PROBLEM => Please state how many lines of the records hold the string "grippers", giving nothing but the number.

GIVEN RECORDS =>
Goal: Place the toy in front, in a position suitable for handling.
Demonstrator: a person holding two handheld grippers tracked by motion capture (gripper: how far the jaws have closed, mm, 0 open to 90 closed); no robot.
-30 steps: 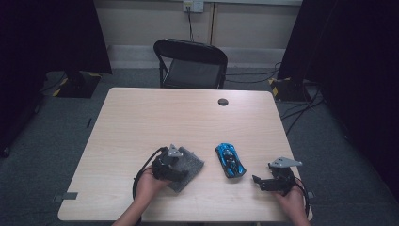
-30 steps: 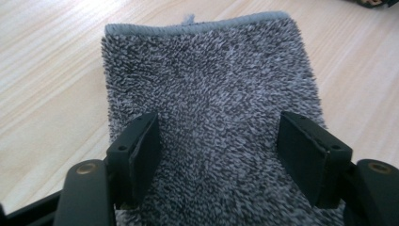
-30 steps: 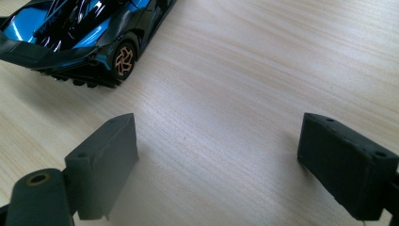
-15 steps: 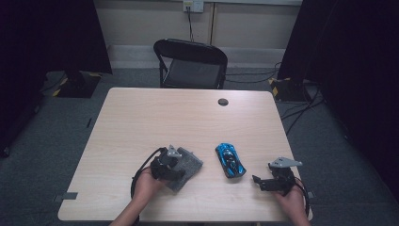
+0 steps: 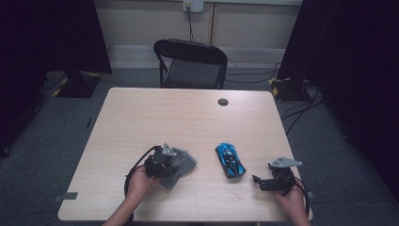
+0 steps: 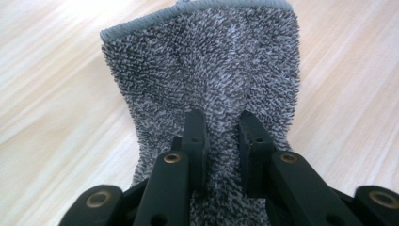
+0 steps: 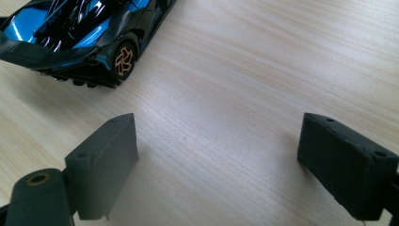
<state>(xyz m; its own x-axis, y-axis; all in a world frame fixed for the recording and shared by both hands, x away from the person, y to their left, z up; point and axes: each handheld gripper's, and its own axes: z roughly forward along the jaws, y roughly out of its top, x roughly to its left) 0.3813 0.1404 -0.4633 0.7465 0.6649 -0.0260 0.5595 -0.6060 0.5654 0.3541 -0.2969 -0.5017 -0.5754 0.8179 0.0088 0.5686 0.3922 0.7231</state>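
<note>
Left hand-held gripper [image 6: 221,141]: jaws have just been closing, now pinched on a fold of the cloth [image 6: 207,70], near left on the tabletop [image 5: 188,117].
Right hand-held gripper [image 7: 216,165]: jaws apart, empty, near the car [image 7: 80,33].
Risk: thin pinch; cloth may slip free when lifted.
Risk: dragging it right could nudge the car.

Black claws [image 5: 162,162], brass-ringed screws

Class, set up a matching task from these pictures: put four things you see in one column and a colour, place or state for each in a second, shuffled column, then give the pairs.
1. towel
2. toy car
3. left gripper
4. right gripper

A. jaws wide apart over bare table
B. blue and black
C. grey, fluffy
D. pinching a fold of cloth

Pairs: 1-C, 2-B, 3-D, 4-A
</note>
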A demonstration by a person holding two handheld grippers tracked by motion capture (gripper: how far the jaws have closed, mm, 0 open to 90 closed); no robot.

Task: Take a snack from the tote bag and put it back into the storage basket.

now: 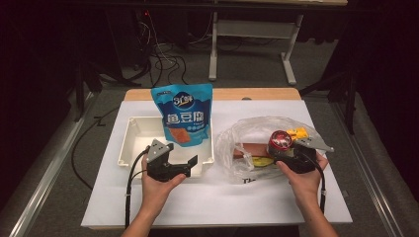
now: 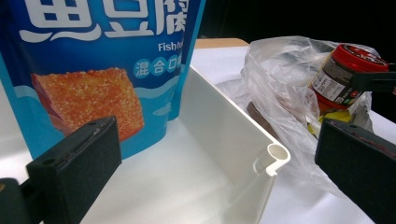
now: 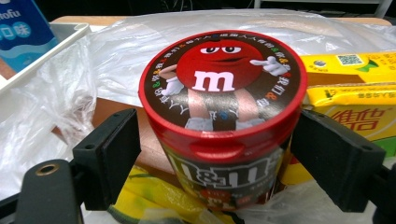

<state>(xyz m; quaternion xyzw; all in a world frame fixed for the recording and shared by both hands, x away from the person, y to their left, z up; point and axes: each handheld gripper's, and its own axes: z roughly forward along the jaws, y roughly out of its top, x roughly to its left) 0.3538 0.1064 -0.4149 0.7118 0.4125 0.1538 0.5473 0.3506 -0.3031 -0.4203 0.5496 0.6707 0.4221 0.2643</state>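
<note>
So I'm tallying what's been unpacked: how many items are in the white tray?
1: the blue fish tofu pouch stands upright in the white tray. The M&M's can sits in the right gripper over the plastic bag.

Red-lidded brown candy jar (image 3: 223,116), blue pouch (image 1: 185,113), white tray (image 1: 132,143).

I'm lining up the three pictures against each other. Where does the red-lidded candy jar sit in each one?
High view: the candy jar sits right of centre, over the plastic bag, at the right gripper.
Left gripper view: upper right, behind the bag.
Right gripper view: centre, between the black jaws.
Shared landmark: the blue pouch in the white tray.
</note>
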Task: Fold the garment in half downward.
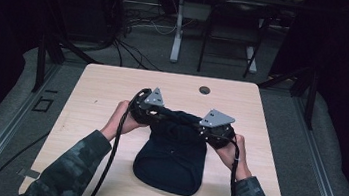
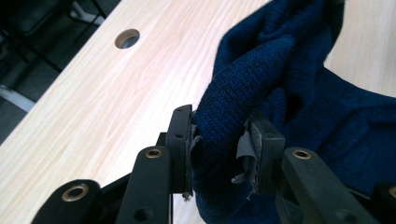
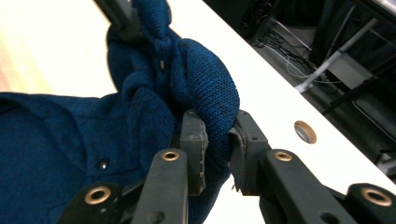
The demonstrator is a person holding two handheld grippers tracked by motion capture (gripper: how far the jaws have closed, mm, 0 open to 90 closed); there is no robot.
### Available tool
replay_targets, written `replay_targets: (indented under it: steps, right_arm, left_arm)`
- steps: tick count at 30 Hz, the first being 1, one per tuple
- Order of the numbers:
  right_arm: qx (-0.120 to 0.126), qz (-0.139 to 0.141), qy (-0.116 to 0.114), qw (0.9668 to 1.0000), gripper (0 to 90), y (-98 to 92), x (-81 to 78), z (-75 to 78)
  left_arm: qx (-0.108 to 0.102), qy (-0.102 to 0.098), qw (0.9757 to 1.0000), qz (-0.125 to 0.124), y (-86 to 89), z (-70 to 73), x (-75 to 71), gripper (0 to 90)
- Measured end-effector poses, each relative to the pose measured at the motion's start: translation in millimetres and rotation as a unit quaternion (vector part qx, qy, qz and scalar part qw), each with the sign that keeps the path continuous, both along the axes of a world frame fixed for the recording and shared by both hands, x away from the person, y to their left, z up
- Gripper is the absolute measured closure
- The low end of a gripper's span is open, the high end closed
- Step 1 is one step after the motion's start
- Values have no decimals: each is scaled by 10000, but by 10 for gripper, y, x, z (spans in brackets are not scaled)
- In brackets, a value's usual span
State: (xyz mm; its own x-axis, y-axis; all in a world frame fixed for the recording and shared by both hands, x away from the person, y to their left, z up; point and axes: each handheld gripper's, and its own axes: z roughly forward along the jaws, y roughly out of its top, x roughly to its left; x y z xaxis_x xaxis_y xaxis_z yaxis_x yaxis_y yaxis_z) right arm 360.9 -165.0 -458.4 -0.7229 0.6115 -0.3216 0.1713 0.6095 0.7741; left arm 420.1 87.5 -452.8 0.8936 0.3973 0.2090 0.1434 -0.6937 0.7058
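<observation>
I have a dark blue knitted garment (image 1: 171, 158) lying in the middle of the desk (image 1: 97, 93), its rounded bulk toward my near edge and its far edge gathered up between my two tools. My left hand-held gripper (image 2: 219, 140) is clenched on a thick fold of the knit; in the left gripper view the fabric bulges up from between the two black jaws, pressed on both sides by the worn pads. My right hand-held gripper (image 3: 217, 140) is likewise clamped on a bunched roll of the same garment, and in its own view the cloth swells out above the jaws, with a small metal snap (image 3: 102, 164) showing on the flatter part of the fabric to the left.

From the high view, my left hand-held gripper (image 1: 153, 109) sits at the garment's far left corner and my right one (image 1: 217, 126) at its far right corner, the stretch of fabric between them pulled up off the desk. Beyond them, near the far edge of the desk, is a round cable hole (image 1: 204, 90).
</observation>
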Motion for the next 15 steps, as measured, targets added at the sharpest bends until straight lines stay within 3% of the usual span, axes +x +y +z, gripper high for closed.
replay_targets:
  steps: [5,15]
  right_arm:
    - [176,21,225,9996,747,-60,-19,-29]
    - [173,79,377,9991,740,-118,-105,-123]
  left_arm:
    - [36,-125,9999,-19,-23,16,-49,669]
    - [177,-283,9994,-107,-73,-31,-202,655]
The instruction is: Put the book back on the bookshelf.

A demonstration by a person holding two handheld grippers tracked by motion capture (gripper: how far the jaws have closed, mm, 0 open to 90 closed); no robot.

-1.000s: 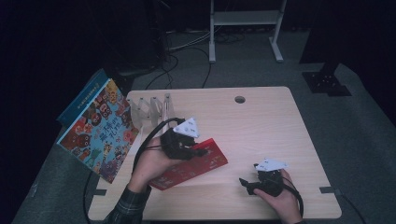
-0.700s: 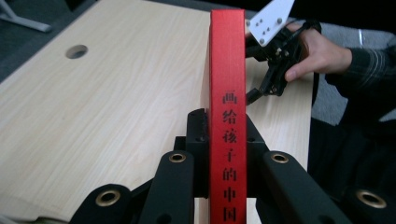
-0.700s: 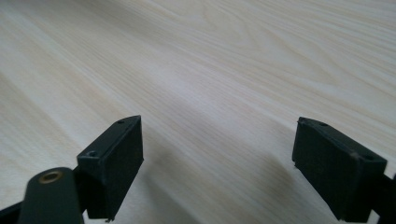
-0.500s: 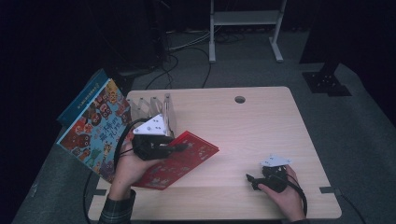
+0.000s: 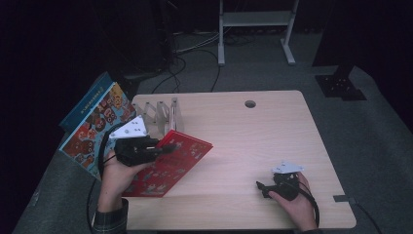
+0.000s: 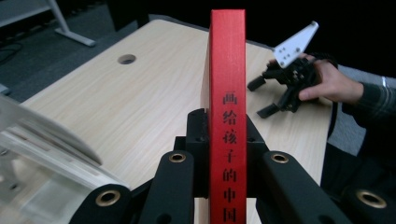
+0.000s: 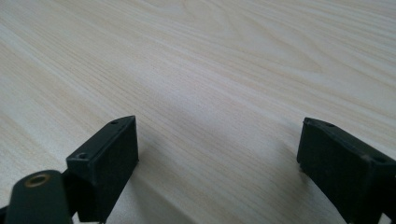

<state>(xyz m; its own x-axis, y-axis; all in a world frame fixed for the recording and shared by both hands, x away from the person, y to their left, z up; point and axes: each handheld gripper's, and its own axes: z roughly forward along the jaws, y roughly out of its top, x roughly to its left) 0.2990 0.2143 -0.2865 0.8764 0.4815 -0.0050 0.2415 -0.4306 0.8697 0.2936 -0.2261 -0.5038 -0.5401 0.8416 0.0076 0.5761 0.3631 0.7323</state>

RESPONSE FOR THIS EXERCISE => 4